American basketball player & coach (born 1978)

Jamahl Malcolm Mosley (born October 6, 1978) is an American professional basketball coach and former player who is the head coach of the New Orleans Pelicans of the National Basketball Association (NBA). He played college basketball for the Colorado Buffaloes and professionally for four seasons overseas.

Mosley began his coaching career in 2005 as a player development coach for the Denver Nuggets. He was promoted to assistant coach in 2007 and served in the same capacity for the Cleveland Cavaliers and Dallas Mavericks. After seven years with the Mavericks, Mosley was hired as head coach for the Orlando Magic in 2021.

==Early life==
Mosley was born on October 6, 1978, in Milwaukee as the second child to parents James and Deborah Mosley. His parents divorced when he was 6 and he moved to San Diego with his mother and brother when he was 13. Mosley attended Rancho Buena Vista High School, where he was named the California Interscholastic Federation Player of the Year in 1997.

==Playing career==
Mosley played college basketball for the Colorado Buffaloes and was a third-team All-Big 12 selection in 2000. He began his career in Mexico with Petroleros de Salamanca in 2001 before he joined the Victoria Titans of the Australian National Basketball League (NBL) and was named the league's Best Sixth Man in 2002. Mosley signed with Baloncesto León in 2003 and played there for one season. He split the 2004–05 season with Korihait in Finland and the Seoul Samsung Thunders in South Korea where he finished his playing career.

==Coaching career==
Mosley joined the Denver Nuggets of the NBA as a player development coach and scout in 2005. He was promoted to an assistant coach in 2007. Mosley worked as an assistant coach for the Cleveland Cavaliers from 2010 to 2014. He joined the Dallas Mavericks as an assistant coach in 2014. Mosley became the Mavericks' defensive coordinator in 2018. On April 2, 2021, he served as acting head coach after Rick Carlisle had a positive COVID-19 test and led the Mavericks to a 99–86 victory over the New York Knicks.

===Orlando Magic (2021–2026)===
On July 11, 2021, Mosley was named as head coach of the Orlando Magic. In his introductory press conference, Mosley said he wanted a pass-oriented offense that "play[s] with pace", and a "disruptive" defense with strong communication between the players.

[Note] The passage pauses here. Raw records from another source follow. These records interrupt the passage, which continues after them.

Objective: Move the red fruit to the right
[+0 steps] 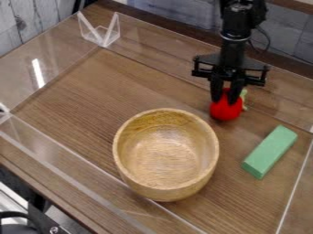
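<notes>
The red fruit [225, 112], small and glossy with a bit of green at its top, is on or just above the wooden table right of the bowl's far rim. My gripper [229, 97] points straight down onto it. Its dark fingers [219, 91] are closed around the fruit's upper part, hiding most of the leafy top. The black arm rises from there toward the top edge of the view.
A large wooden bowl [167, 153] stands in front and to the left of the fruit. A green rectangular block [270, 151] lies at the front right near the table's edge. Clear acrylic walls [49, 69] border the table, with a clear stand [101, 30] at the back left.
</notes>
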Motion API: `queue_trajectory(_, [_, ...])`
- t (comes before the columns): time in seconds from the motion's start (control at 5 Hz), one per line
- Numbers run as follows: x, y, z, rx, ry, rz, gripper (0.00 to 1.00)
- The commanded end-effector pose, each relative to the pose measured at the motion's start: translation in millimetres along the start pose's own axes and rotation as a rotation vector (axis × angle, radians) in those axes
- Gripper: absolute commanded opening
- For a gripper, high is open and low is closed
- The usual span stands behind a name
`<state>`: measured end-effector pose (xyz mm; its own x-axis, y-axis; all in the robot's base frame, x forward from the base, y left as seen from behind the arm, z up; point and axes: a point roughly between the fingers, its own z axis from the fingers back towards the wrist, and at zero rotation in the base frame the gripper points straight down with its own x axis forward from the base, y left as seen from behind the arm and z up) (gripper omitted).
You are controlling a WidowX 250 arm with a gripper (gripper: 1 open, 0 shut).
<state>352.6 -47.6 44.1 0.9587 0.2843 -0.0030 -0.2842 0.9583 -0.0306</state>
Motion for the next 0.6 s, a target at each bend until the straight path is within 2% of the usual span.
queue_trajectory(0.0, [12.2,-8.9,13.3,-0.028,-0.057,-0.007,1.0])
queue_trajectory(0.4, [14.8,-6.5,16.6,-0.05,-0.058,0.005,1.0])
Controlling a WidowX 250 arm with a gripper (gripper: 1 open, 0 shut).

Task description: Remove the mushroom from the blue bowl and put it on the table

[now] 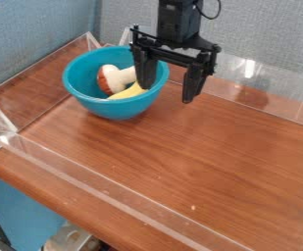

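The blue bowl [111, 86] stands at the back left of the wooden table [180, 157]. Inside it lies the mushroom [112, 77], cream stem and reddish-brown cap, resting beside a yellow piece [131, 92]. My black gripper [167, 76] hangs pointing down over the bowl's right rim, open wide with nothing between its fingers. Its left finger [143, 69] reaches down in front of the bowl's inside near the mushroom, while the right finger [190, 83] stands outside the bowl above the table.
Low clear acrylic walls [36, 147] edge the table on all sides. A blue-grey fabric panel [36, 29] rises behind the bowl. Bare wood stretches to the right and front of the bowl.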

On March 12, 2024, Mosley agreed to a four-year extension with the Magic. After the Magic blew a 3–1 series lead against the Detroit Pistons in the first round of the 2026 NBA playoffs, Mosley was fired on May 4, 2026.

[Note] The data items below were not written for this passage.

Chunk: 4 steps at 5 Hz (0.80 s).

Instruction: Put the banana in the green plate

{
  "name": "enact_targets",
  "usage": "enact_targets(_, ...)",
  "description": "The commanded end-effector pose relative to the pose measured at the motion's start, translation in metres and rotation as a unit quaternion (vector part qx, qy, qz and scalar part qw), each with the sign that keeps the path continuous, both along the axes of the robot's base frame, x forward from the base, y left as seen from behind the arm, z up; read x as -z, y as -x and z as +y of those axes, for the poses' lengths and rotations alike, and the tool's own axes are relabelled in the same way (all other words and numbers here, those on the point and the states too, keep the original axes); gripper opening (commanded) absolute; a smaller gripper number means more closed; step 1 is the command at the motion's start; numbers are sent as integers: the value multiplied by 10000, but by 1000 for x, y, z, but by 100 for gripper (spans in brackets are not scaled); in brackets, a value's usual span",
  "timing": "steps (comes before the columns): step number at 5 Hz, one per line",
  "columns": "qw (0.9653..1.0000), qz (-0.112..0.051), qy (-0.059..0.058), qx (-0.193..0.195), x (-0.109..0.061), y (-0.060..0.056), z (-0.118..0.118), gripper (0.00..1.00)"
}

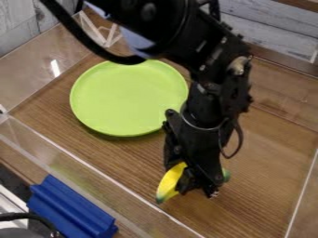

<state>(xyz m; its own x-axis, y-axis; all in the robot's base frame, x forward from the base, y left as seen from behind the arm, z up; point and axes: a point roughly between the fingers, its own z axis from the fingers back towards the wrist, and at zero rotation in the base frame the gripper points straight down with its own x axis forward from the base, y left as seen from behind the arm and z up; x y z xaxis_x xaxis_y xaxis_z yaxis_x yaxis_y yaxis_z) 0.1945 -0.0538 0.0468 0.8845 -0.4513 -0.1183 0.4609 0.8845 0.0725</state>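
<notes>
The banana, small and bright yellow, lies low on the wooden table near the front edge. My black gripper points straight down over it, shut on the banana, with the fruit's lower end sticking out to the left of the fingers. The green plate, round and lime-coloured, sits bare on the table behind and to the left of the gripper, a short gap away from it.
A clear plastic wall rings the wooden table. A blue block lies outside the wall at the front left. The black arm reaches in from the top over the plate's right rim.
</notes>
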Motion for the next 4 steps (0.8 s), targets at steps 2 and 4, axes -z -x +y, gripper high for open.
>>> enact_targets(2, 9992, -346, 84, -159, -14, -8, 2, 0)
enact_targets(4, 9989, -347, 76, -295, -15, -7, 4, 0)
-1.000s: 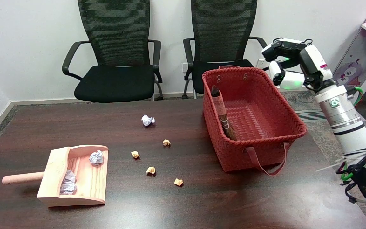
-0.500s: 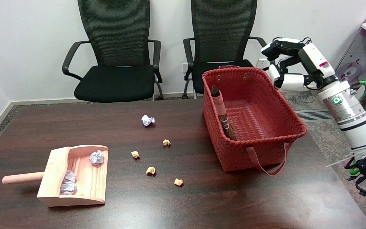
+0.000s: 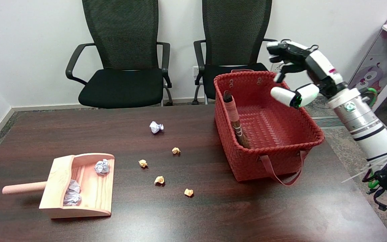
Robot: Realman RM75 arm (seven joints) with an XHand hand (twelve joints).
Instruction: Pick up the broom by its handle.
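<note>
The small broom (image 3: 235, 118) leans inside the red woven basket (image 3: 311, 129), against its left wall. Its pink-wrapped handle points up toward the far rim and its brown bristles go down to the basket floor. My right hand (image 3: 292, 72) hangs in the air over the basket's far right corner, well to the right of the broom handle. Its fingers are spread apart and nothing is in them.
A wooden dustpan (image 3: 79, 186) holding crumpled paper lies at the near left. Several paper balls (image 3: 159, 180) are scattered mid-table. Two black office chairs (image 3: 123, 64) stand behind the table. A pink shelf (image 3: 386, 50) is at the far right.
My right arm has swung left, carrying the hand from beyond the basket's right rim to above its far right corner. The fingers have spread wider. The broom has not moved.
</note>
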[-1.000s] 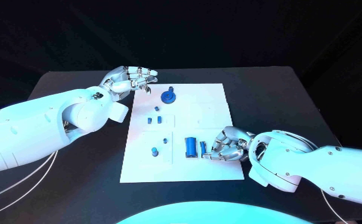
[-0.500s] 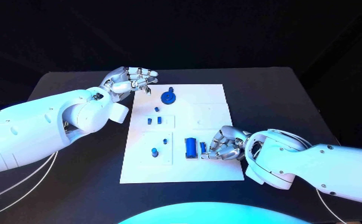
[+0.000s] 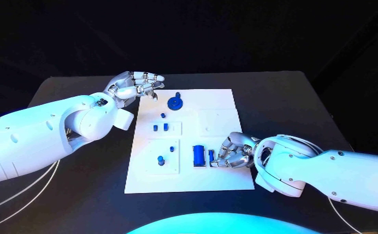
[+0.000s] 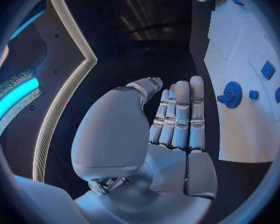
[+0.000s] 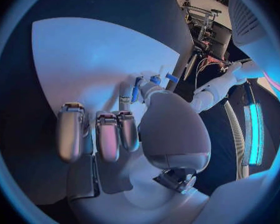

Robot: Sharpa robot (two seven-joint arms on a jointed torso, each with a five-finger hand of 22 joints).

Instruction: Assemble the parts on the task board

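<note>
White task board [image 3: 220,179] lies lengthwise in the middle of the black worktop [image 3: 291,103], its near edge toward the robot.

Near end of board: right hand [image 3: 233,152] rests low on the board's right half, fingers curled down. Its fingertips are closed around a slim blue peg [image 3: 212,156] just beside a larger blue block [image 3: 199,154]. From the right wrist view the thumb and a finger meet on a thin blue piece; right hand [image 5: 124,129] has the blue peg [image 5: 136,90] pinched, other fingers bent over the board [image 5: 84,59]. Whether the peg's lower end touches the board cannot be told.

Left of the block: a small round blue part [image 3: 160,159] and a smaller blue stub [image 3: 172,148], both in a faintly outlined square panel of the board.

Mid-board: two small upright blue pieces [image 3: 161,127] side by side in another panel, a tiny blue dot [image 3: 163,115] just beyond them.

Far end: a blue gear [image 3: 176,101] with a small knob above it, standing near the board's far left corner.

Farthest: left hand [image 3: 135,85] hovers over the worktop just off the board's far left corner, near the gear but apart from it. Left wrist view shows the left hand [image 4: 171,129] with palm flat, fingers straight and together, thumb alongside, holding nothing; gear [image 4: 231,94] lies beyond its fingertips on the board [image 4: 246,129].
</note>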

===New Orleans Pelicans (2026–present)===
On May 18, 2026, after being fired by the Magic, the New Orleans Pelicans hired Mosley as head coach to replace interim head coach James Borrego.

==Head coaching record==

| Team | Year | G | W | L | W–L% | Finish | PG | PW | PL | PW–L% | Result |
|---|---|---|---|---|---|---|---|---|---|---|---|
| Orlando | 2021–22 | 82 | 22 | 60 | .268 | 5th in Southeast | — | — | — | — | Missed playoffs |
| Orlando | 2022–23 | 82 | 34 | 48 | .415 | 4th in Southeast | — | — | — | — | Missed playoffs |
| Orlando | 2023–24 | 82 | 47 | 35 | .573 | 1st in Southeast | 7 | 3 | 4 | .429 | Lost in first round |
| Orlando | 2024–25 | 82 | 41 | 41 | .500 | 1st in Southeast | 5 | 1 | 4 | .200 | Lost in first round |
| Orlando | 2025–26 | 82 | 45 | 37 | .549 | 2nd in Southeast | 7 | 3 | 4 | .429 | Lost in first round |
| Career |  | 410 | 189 | 221 | .461 |  | 19 | 7 | 12 | .368 |  |

==Personal life==
Mosley is married and has three children.